Charlie Spiteri

Personal information
- Date of birth: 13 February 1944
- Place of birth: Birkirkara, Malta
- Date of death: 26 March 2025 (aged 81)
- Position(s): Defender

Senior career*
- Years: Team / Apps / (Gls)
- 1963–1971: Sliema Wanderers
- 1971–1977: Birkirkara
- 1977–1980: Valletta
- 1987–1989: Lija Athletic / 25

International career
- 1971–1973: Malta / 7 / (0)
- 1973: Malta XI / 1 / (0)

= Charles Spiteri =

Maltese footballer (1944–2025)

Charles Spiteri (13 February 1944 – 26 March 2025) was a Maltese footballer who played as a defender.

==Club career==
Spiteri won the Quadruple Crown (league title, FA Trophy and two more domestic cups) with Sliema Wanderers in the 1964–65 season.
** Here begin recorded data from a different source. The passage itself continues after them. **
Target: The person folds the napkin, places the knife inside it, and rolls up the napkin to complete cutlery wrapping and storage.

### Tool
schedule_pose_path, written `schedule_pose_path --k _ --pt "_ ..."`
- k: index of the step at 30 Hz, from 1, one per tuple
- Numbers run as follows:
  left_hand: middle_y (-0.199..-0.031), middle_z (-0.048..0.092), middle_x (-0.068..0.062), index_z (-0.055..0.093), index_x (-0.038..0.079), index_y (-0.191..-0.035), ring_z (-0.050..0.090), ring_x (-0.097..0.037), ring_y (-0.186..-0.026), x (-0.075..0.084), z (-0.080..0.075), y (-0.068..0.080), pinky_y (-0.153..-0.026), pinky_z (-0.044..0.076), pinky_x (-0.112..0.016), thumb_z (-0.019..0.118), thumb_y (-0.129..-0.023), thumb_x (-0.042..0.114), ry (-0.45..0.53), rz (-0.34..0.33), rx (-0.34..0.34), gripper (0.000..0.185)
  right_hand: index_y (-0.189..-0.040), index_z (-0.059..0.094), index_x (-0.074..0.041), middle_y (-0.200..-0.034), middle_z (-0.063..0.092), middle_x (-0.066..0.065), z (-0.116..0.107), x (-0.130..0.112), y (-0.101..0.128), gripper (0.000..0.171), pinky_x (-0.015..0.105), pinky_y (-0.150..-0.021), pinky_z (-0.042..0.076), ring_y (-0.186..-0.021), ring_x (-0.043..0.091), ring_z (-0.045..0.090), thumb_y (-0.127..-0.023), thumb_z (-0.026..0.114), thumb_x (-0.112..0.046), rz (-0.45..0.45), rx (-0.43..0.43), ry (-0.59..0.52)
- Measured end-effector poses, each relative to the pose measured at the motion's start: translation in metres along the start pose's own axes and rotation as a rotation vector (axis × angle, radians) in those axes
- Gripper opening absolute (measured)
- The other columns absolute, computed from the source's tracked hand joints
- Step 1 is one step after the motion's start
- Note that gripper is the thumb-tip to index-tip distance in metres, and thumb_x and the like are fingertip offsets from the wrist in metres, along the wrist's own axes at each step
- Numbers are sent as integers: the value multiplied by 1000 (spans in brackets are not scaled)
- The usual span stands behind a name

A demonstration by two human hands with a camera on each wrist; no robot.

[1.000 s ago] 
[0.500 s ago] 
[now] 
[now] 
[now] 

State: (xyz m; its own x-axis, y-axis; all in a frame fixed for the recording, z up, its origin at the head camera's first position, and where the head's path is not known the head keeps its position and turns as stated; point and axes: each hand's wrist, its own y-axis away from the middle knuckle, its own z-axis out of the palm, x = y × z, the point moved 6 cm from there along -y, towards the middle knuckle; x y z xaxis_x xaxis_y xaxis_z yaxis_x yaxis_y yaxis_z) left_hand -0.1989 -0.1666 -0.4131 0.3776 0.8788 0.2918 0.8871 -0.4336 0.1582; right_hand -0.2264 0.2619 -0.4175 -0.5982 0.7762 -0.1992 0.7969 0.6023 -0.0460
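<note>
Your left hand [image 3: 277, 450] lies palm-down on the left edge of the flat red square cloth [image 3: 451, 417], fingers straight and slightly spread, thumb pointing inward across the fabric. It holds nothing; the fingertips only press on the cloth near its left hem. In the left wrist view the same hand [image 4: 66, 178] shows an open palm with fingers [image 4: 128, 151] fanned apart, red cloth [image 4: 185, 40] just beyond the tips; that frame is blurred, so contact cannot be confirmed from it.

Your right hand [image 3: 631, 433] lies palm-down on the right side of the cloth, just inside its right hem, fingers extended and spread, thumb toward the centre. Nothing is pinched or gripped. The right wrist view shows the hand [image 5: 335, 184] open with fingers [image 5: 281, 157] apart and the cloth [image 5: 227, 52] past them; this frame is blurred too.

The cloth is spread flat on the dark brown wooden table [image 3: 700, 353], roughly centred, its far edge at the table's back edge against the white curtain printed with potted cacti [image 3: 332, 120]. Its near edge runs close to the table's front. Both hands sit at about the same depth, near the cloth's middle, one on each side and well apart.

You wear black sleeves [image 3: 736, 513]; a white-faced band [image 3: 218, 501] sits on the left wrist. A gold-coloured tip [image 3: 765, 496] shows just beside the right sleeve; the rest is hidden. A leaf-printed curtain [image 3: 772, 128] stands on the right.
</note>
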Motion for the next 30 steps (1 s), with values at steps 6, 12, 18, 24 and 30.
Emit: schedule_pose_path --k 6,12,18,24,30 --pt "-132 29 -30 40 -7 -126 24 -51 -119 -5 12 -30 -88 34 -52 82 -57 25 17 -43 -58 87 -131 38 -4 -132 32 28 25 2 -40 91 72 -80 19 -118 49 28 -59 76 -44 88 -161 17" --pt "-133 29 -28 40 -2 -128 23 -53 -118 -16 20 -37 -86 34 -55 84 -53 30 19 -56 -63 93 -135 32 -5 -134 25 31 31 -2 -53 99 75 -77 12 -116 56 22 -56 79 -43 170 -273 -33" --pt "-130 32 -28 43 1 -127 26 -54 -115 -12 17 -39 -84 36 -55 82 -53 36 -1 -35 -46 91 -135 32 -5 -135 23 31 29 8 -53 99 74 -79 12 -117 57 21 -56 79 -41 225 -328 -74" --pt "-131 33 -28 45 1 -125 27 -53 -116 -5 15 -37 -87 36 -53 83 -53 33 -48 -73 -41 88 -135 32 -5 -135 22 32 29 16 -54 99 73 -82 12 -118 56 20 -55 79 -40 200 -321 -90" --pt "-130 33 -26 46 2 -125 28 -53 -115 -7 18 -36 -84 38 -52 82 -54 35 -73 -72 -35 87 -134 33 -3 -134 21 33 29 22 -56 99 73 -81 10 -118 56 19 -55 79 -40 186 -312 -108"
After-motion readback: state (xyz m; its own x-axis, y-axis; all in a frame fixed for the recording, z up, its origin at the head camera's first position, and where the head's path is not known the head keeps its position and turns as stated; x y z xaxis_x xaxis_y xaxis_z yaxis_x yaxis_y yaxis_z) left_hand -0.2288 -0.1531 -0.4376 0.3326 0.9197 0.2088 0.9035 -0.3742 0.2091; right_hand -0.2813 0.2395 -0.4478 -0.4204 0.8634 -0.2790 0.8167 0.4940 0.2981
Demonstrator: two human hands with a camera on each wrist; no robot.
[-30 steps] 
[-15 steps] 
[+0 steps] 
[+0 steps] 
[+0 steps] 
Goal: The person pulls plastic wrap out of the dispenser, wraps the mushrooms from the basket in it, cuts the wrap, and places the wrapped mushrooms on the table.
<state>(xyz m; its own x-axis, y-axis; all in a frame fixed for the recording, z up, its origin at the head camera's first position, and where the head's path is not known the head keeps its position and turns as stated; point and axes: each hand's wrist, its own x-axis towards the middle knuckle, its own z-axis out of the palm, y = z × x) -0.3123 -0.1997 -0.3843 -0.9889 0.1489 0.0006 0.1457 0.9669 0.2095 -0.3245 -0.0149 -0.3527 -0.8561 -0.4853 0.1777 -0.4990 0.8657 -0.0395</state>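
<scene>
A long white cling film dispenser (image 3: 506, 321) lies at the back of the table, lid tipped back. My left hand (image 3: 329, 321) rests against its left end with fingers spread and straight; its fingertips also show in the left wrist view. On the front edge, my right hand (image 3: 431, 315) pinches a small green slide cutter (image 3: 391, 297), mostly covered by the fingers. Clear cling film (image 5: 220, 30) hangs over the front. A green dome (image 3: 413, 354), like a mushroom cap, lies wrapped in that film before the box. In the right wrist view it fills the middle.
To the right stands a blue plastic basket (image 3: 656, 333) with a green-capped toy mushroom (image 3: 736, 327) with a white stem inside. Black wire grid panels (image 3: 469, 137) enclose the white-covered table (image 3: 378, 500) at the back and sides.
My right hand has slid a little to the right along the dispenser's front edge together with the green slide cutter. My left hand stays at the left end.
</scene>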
Nicknamed Il-Kiskisell, he was renowned for his long throw-ins and also was a successful water polo player.

==International career==
Spiteri made his debut for Malta in a December 1971 friendly match against Algeria and earned a total of eight caps (one unofficial). His final international was a November 1973 World Cup qualification match against Sweden.

==Death==
Spiteri died on 26 March 2025, at the age of 81.